Drawing on survey data from Young Lives, an international study of childhood poverty involving 12,000 children in four countries, this paper examines the effects of environmental shocks on food insecurity and children's development. The data, from children and their families living in rural and urban locations in Ethiopia, the Indian state of Andhra Pradesh, Peru, and Vietnam, provide information on the same individuals over time, allowing consideration of how earlier incidences of food insecurity and exposures to environmental shocks shape later outcomes. Regression analysis is used to estimate the relationships between these and other relevant factors. After introducing the data and methods, this report first considers the reported incidence of environmental shocks in the studied communities, and, second, the reported incidence of household food insecurity.
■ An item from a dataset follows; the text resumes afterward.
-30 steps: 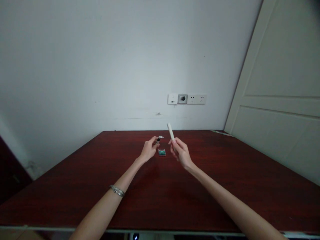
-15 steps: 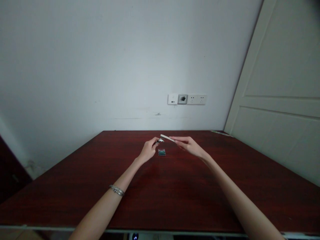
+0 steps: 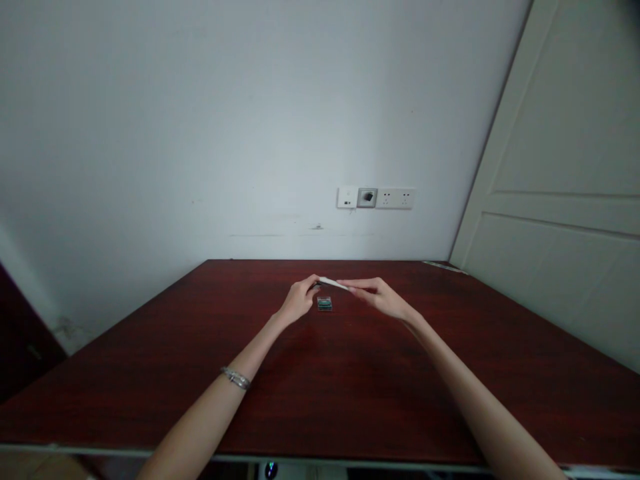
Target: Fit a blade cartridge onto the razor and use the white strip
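Note:
My left hand (image 3: 299,299), a silver bracelet (image 3: 235,378) on its wrist, is closed on a small dark object, now mostly hidden; its kind cannot be made out. Between the fingers and thumb of my right hand (image 3: 379,295) is a thin, flat white piece (image 3: 333,283), slanting down to the right. The white piece's left end meets or overlaps the left fingertips and covers the object there. On the table just below both hands lies a small clear case (image 3: 325,304) with something teal inside.
The dark red wooden table (image 3: 320,393) runs back to a pale wall (image 3: 260,133). Sockets and switches (image 3: 376,198) are set in the wall. A white panelled door (image 3: 560,167) stands on the right. A thin flat strip (image 3: 444,267) lies at the back right corner.
The white piece has come down and left onto the object in my left hand, hiding its shiny silver end. My right hand has lowered slightly. The clear case stays on the table.

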The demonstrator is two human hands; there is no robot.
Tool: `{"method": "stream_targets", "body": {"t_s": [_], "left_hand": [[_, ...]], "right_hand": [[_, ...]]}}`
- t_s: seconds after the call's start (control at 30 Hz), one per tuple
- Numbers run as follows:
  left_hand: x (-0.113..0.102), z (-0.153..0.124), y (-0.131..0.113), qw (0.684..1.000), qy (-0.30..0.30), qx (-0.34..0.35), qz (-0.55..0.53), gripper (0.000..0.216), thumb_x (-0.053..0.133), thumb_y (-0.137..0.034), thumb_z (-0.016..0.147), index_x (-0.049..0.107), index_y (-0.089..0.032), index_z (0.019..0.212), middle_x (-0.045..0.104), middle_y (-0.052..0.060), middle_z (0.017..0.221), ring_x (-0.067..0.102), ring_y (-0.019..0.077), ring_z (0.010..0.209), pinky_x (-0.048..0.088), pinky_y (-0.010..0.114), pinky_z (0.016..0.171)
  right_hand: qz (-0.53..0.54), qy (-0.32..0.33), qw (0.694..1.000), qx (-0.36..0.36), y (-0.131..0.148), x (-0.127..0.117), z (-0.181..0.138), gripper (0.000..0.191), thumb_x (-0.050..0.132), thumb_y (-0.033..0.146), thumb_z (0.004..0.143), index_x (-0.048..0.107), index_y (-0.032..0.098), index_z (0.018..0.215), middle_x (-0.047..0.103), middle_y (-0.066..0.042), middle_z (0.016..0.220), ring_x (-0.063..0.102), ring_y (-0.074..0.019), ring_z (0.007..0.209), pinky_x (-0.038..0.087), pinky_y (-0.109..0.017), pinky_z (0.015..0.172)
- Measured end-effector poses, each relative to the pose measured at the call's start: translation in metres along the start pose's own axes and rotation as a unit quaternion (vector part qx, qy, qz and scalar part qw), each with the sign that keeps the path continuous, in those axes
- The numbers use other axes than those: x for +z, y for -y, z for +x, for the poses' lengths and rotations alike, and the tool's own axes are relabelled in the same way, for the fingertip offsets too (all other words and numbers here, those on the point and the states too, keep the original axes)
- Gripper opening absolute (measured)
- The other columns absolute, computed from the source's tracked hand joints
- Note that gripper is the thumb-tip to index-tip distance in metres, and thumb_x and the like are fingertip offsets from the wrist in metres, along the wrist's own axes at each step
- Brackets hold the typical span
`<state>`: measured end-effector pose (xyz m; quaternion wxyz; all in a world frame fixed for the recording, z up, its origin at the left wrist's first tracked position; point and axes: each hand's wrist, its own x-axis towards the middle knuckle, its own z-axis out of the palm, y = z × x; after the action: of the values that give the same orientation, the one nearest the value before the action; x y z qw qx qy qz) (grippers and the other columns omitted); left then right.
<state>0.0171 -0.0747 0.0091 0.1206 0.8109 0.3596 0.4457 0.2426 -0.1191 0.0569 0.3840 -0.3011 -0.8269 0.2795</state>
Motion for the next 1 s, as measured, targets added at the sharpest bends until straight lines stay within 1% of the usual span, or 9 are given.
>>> {"method": "stream_targets", "body": {"t_s": [0.1,0.13,0.23,0.3,0.43,0.47,0.63,0.8,1.0], "left_hand": [[0.000,0.000,0.000,1.000,0.005,-0.003,0.002,0.021,0.047,-0.014,0.082,0.058,-0.018,0.099,0.066,0.004,0.093,0.061,0.0151,0.083,0.042,0.023,0.076],[0.000,0.000,0.000,1.000,0.005,-0.003,0.002,0.021,0.047,-0.014,0.082,0.058,-0.018,0.099,0.066,0.004,0.094,0.061,0.0154,0.085,0.042,0.023,0.077],[0.000,-0.001,0.001,1.000,0.005,-0.003,0.005,0.020,0.048,-0.014,0.081,0.059,-0.019,0.097,0.066,0.004,0.095,0.061,0.0161,0.087,0.042,0.023,0.077],[0.001,-0.001,0.002,1.000,0.001,-0.006,0.005,0.020,0.048,-0.014,0.081,0.058,-0.019,0.097,0.066,0.004,0.094,0.061,0.0160,0.086,0.042,0.023,0.077],[0.001,-0.001,0.002,1.000,0.000,-0.004,-0.005,0.020,0.046,-0.015,0.082,0.058,-0.018,0.098,0.066,0.004,0.089,0.061,0.0152,0.081,0.042,0.024,0.076],[0.001,-0.001,0.002,1.000,0.002,-0.002,-0.009,0.020,0.045,-0.015,0.083,0.058,-0.018,0.098,0.066,0.004,0.090,0.061,0.0153,0.081,0.042,0.024,0.077],[0.000,-0.001,0.002,1.000,0.002,-0.010,-0.016,0.019,0.047,-0.015,0.081,0.058,-0.018,0.096,0.065,0.005,0.094,0.060,0.0164,0.087,0.042,0.025,0.079],[-0.001,-0.001,0.000,1.000,0.011,-0.011,-0.023,0.021,0.047,-0.015,0.081,0.059,-0.018,0.098,0.066,0.003,0.087,0.059,0.0140,0.078,0.042,0.023,0.075],[-0.002,-0.001,0.004,1.000,0.004,-0.027,-0.015,0.018,0.048,-0.016,0.080,0.059,-0.016,0.094,0.064,0.002,0.081,0.058,0.0128,0.072,0.041,0.022,0.071]], "right_hand": [[-0.006,-0.044,0.999,-0.007,0.000,0.003,-0.001,0.035,0.048,0.034,0.085,0.058,0.024,0.117,0.059,-0.002,0.119,0.052,-0.0221,0.113,0.036,-0.040,0.100],[-0.008,-0.044,0.999,-0.011,-0.001,0.004,-0.001,0.035,0.048,0.034,0.085,0.058,0.025,0.117,0.059,-0.002,0.120,0.052,-0.0218,0.113,0.035,-0.040,0.100],[-0.005,-0.001,1.000,-0.016,-0.002,0.007,-0.003,0.035,0.048,0.034,0.085,0.059,0.024,0.116,0.060,-0.002,0.118,0.055,-0.0217,0.110,0.038,-0.040,0.098],[0.000,0.007,1.000,-0.016,-0.003,0.008,-0.003,0.035,0.048,0.035,0.085,0.059,0.024,0.116,0.060,-0.003,0.117,0.055,-0.0216,0.109,0.038,-0.040,0.098],[-0.010,-0.070,0.998,-0.002,-0.005,0.011,-0.003,0.037,0.046,0.036,0.085,0.058,0.023,0.117,0.058,-0.003,0.120,0.052,-0.0216,0.113,0.035,-0.040,0.100],[-0.013,-0.077,0.997,0.000,-0.005,0.012,-0.003,0.037,0.046,0.036,0.085,0.058,0.023,0.117,0.058,-0.003,0.120,0.052,-0.0217,0.113,0.035,-0.040,0.100],[-0.018,-0.016,1.000,-0.017,-0.004,0.015,-0.004,0.036,0.046,0.036,0.085,0.059,0.023,0.117,0.059,-0.002,0.119,0.054,-0.0224,0.111,0.037,-0.041,0.099],[-0.037,-0.087,0.995,-0.021,-0.007,0.015,-0.003,0.037,0.044,0.035,0.086,0.057,0.023,0.119,0.058,-0.002,0.121,0.052,-0.0222,0.114,0.035,-0.042,0.101],[-0.052,-0.040,0.997,-0.036,-0.010,0.013,-0.004,0.036,0.045,0.033,0.086,0.058,0.023,0.118,0.059,-0.002,0.119,0.054,-0.0222,0.111,0.037,-0.042,0.099]]}}
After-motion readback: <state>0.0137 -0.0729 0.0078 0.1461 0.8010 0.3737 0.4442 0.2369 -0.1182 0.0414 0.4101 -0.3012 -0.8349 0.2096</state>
Following a review of previous Young Lives evidence on how households cope with these events we then analyse the effects of environmental shocks on households‟ food security and on children‟s nutritional outcomes, measured in terms of their height-for-age, or stunting. Environmental shocks are commonly reported, with droughts common in Ethiopia and Andhra Pradesh, and flooding common in Peru and Vietnam. Restricting analysis to reporting of these respective types of shocks in 2009 it is shown that residing in a rural location, living in poverty, and being engaged in agricultural work all increase the likelihood of reporting an environmental shock. The disparities in risks within any given location appear to be larger in urban areas; in rural locations there is more community-wide, covariate, reporting of shocks.
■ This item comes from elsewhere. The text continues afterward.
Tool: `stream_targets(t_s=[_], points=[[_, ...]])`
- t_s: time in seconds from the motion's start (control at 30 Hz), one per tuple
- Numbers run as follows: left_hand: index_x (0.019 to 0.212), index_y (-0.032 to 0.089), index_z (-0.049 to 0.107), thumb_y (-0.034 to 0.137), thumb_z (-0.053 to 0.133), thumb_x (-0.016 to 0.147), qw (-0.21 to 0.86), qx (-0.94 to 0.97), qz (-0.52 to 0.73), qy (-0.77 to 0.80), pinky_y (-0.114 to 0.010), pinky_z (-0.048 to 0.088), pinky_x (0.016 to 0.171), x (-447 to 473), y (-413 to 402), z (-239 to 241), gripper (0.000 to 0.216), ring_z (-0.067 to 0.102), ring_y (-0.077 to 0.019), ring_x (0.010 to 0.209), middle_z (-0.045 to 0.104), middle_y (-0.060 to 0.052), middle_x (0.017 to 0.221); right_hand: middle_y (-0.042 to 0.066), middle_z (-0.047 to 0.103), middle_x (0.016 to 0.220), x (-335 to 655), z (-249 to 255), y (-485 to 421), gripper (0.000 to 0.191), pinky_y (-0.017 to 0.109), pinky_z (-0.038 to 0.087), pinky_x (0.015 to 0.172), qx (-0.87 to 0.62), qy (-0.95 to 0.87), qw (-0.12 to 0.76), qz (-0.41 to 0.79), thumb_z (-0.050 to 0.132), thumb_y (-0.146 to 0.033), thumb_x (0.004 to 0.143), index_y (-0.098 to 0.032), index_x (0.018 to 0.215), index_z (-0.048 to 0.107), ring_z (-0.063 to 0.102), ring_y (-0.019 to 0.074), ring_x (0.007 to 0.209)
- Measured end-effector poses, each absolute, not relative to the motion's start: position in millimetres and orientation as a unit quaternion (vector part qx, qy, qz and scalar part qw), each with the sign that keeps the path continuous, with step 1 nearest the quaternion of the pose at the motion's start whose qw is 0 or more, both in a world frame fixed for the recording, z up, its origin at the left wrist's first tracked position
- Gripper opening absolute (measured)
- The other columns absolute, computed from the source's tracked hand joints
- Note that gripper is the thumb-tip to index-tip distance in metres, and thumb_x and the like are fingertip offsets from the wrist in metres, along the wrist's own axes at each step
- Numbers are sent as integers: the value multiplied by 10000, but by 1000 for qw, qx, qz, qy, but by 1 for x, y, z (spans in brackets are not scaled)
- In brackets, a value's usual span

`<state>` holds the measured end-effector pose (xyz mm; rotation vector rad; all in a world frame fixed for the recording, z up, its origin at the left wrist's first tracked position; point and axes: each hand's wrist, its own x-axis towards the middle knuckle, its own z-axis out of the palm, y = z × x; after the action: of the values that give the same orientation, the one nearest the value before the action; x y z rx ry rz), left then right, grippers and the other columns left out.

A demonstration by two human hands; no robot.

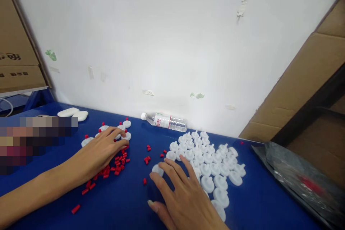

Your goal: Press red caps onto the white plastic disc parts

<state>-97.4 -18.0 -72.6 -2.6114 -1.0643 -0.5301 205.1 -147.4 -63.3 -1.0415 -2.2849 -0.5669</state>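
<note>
Right hand (185, 190) is nearest, in front of the bottle (165, 121), at the near-left edge of the white disc pile. One single disc (157, 170) lies at its index and middle fingertips; contact cannot be settled.

Counts. White stemmed discs (207, 158), in front and right of the bottle: more than thirty; overlap and the hand prevent an exact figure. Red-tipped discs (127, 124), left of the bottle: at least six, partly hidden. Loose red caps (118, 169), front-left of the bottle: over twenty in a heap, several more scattered directly in front of it. Bottle: one, clear, on its side on the blue table (126, 205), white closure pointing left. White rounded objects (68, 112), far left of the bottle: two. Dark plastic bag (296, 183), far right: one.

Writing. Bottle label (162, 120) bears red characters, too small to read. Carton (18, 54), far left of the bottle, carries dark print, illegible.

Pose. Right: palm down, fingers spread, thumb well apart. Left hand (106, 145): palm down, fingers bent over the red-tipped discs, slightly apart; cannot tell whether anything is pinched.
</note>
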Motion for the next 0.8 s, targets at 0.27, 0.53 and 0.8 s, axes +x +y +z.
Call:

The report then moves from descriptive analysis to multivariate regression techniques, which highlight underlying associations by controlling for other explanatory risk factors. Evidence from Ethiopia shows that within communities, greater wealth and greater shares of income from non-farm sources reduce the chances of reporting drought, but that household wealth levels have less impact on reporting environmental shocks in the other countries. By and large, though, much of the variation in the reporting of shocks is down to where people live. In terms of the frequency of shocks, those households which experience recurrent shocks tend to be in rural areas, be more agricultural, and have lower wealth and maternal education levels than either those experiencing one-off shocks or those who never report a shock.